11/21/11 Hell’s Other Kitchen
Eating is a pure, primal pleasure. A pleasure we experience several times a day, every day, for our entire lives. We do it so often we don't always appreciate just how pleasurable it is. Sometimes it might be the only really enjoyable thing we do all day.
Of course eating is important. You have to do it to stay alive. Good thing we like to do it. Besides needing food to stay alive, how important to mental health is having tasty food, food we enjoy eating? Turns out, pretty important. When eating becomes a chore, something you must do rather than something you enjoy doing... well, it's not unheard of for sick people to wither away and die because they've lost their appetite.
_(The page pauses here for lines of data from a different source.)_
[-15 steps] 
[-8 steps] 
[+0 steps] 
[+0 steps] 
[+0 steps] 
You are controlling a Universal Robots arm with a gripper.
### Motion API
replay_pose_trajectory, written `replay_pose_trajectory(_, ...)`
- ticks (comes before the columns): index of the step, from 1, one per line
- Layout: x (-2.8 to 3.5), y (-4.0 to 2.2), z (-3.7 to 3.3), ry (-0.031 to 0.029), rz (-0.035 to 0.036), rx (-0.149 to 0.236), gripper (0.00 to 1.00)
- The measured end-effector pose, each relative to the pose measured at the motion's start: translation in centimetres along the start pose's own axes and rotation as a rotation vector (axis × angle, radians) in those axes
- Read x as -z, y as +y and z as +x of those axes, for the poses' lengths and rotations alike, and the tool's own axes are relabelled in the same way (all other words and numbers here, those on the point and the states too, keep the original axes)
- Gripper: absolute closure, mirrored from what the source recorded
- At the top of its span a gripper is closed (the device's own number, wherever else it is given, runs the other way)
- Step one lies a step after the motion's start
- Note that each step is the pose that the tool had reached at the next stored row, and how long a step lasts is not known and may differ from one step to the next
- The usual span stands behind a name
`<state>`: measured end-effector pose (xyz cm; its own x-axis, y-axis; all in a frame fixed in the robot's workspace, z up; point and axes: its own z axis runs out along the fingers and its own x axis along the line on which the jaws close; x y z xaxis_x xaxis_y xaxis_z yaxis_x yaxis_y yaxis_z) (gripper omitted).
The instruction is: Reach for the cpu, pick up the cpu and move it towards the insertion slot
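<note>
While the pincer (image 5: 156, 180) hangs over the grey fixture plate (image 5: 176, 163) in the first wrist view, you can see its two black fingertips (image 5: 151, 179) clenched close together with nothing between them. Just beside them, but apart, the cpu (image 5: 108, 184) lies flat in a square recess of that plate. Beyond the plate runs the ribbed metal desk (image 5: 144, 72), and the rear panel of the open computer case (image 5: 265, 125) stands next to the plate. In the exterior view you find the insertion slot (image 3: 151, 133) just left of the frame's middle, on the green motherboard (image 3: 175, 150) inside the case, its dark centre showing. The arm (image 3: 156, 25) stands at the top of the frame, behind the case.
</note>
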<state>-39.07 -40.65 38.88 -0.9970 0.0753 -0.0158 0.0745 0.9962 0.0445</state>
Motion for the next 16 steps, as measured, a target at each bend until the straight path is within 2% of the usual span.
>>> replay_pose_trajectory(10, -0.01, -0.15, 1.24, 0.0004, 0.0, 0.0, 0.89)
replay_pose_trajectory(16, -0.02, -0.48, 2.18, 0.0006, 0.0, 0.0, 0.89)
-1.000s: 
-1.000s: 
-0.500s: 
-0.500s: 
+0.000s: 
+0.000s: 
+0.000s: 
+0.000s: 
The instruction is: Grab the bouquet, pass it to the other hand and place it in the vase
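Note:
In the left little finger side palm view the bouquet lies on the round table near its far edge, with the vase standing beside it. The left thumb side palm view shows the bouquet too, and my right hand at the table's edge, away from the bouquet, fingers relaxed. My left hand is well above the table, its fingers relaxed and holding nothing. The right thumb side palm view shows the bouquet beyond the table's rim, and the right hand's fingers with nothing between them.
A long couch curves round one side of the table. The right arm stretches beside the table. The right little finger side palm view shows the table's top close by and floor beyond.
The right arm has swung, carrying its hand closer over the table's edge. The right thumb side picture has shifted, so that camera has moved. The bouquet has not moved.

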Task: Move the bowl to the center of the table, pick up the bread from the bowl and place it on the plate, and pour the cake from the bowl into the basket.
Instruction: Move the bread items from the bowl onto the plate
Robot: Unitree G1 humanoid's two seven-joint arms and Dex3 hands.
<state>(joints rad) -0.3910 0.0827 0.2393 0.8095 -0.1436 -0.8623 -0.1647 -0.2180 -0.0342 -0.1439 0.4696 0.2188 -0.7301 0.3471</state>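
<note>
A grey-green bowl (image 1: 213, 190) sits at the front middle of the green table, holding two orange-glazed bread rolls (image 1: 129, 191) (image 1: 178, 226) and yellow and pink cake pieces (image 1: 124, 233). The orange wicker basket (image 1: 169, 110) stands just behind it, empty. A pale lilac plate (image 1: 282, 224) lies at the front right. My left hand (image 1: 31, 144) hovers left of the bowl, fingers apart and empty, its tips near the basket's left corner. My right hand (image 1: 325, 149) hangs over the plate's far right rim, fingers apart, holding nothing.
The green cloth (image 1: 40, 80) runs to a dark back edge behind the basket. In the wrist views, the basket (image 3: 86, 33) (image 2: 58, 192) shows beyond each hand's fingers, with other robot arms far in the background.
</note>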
Which brings us to science fiction stories. You know, ones where people eat cubes of processed food and meals in a pill. Where's the pleasure in that? Would that drive you crazy? Or if not actually batty, would such a diet be depressing? Would it put you off food?
Now we finally come to the fun fact and trivia part.
Having a supply of tasty food is one of the hurdles we face when contemplating long space flights. Even frozen food doesn't last indefinitely. It turns to unappetizing mush. NASA has discovered a constant diet of such mush is depressing. A depressed crew... Houston, we have a problem. Space flight is not all rocket science. Sometimes all the little details you never thought of can be a bigger problem than you ever imagined.